The Batch mode is the most complete interface among the three due to the high amount of flexibility it provides for CM corpus generation.

Apart from the general instructions regarding running of this mode that are provided in the README.md, here is some additional info about this mode:

  • This mode is controlled by the CodeMixed-Text-Generator/config.ini file.

  • Also note that since both the Library mode and the Web UI mode are built on top of Batch mode, the config file is capable of controlling specific aspects of CM generation for both of those interfaces.

  • The config.ini file has 6 sections (GENERAL, ALIGNER, PREGCM, GCM, OUTPUT, WEB) each dealing with a specific sub-component of the GCM tool.

  • Each section have parameters that can be changed for different experimental setttings.

  • Most of the parameters are self-explanatory (have descriptions in the config file) and have default values.
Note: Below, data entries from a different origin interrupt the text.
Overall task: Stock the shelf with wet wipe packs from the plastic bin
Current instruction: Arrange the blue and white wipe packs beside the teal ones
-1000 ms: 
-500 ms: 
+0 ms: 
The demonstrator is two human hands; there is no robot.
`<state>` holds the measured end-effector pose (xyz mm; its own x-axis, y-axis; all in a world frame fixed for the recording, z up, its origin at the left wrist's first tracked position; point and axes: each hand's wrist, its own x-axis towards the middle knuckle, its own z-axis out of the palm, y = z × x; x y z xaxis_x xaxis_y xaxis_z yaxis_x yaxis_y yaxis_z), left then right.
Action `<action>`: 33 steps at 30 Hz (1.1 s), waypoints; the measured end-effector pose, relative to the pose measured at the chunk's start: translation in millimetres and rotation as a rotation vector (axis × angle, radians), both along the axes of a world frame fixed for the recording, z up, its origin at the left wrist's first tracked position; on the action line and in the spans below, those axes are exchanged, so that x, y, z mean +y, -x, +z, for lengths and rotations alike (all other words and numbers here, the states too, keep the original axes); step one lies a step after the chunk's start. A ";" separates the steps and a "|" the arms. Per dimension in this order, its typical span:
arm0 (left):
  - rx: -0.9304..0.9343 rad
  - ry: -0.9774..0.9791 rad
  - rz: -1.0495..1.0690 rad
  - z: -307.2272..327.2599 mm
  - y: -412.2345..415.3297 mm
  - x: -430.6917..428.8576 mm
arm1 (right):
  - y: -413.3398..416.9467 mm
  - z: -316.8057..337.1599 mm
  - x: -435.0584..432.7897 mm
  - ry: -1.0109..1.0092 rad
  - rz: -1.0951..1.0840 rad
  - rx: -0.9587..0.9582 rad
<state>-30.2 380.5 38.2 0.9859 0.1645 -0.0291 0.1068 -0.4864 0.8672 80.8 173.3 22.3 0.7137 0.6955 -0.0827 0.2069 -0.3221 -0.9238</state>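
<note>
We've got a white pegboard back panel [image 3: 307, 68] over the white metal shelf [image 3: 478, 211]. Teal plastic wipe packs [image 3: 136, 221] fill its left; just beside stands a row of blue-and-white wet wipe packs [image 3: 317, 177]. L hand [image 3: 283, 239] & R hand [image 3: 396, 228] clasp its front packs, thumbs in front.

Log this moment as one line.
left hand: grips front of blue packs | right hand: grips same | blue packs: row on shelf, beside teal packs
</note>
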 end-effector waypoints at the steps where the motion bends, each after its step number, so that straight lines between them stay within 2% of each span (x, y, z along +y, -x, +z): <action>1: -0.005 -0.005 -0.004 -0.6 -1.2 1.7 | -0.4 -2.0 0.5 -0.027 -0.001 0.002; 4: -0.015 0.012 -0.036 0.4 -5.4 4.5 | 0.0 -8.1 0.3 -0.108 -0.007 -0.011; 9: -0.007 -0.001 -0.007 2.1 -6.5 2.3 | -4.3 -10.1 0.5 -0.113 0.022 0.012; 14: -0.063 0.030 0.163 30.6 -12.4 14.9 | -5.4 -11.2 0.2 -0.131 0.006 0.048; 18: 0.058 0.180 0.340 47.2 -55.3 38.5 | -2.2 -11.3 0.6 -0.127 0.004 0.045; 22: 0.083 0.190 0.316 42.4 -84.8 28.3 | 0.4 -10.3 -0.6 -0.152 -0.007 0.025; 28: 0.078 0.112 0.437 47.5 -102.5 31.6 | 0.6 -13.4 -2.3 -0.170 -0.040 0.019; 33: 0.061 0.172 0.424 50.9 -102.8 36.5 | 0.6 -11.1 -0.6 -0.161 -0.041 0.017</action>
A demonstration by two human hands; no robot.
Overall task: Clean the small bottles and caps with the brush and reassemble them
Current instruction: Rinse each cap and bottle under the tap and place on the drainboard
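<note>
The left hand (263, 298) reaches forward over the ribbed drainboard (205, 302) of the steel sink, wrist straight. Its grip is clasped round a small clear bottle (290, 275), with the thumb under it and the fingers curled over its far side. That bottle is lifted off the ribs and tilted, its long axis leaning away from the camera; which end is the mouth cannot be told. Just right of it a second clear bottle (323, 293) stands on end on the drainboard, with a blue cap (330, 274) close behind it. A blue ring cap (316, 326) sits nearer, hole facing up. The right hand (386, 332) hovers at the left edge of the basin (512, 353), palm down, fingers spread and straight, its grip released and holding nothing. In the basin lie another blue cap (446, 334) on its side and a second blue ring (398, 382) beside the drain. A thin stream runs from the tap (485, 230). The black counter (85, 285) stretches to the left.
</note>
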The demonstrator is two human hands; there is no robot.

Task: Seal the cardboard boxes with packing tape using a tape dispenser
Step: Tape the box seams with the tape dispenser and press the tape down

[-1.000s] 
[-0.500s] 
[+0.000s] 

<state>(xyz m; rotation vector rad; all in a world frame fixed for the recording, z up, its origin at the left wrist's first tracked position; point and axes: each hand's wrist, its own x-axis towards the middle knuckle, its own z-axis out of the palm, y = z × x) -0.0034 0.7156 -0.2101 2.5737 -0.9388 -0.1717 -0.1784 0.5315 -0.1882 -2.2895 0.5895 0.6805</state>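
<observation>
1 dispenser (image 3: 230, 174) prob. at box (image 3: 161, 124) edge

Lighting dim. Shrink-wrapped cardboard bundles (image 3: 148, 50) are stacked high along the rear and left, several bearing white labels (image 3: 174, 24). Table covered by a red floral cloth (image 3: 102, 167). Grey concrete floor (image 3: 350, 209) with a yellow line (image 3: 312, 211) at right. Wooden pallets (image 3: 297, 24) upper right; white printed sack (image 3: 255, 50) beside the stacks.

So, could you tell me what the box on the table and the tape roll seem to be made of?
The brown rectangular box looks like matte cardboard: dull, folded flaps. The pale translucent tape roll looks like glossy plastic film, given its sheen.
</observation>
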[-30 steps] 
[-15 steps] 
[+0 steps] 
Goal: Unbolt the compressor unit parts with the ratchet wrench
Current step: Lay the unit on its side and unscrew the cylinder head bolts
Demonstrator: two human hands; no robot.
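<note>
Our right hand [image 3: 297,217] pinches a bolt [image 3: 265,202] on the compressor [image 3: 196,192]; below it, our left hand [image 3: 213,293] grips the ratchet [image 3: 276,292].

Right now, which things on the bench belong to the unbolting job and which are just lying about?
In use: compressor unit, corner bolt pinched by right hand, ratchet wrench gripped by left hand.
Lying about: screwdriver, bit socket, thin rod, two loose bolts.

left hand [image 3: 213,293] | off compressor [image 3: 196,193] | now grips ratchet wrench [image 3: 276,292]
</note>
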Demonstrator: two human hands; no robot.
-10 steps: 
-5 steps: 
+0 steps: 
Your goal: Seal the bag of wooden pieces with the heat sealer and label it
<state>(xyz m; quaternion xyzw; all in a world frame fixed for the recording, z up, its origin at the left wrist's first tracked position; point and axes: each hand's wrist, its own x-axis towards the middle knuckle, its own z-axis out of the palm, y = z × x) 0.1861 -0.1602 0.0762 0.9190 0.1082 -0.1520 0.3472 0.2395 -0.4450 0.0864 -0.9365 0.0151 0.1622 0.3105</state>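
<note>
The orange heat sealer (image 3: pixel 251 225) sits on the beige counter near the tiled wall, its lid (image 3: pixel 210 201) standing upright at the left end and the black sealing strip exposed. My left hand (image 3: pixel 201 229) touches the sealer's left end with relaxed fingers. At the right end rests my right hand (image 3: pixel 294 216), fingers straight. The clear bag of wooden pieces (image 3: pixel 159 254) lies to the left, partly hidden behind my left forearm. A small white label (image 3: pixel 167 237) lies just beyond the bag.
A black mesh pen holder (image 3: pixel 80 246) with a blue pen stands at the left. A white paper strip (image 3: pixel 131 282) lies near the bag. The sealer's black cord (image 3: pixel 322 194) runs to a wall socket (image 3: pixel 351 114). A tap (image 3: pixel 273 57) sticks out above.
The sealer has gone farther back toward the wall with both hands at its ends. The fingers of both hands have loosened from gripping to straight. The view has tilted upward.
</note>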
The following are some of the variations that can be included in the CM generation process and the parameters that deal with them in the config file:

I. Control which stages to run

The GCM process is sequential in nature and involves running the Aligner, Pre-GCM and GCM stage to produce the final output. When experimenting, you might want to run only particular stages at times.

For example, running only the Aligner stage to generate alignments or re-running only the GCM stage in repeated experiments etc.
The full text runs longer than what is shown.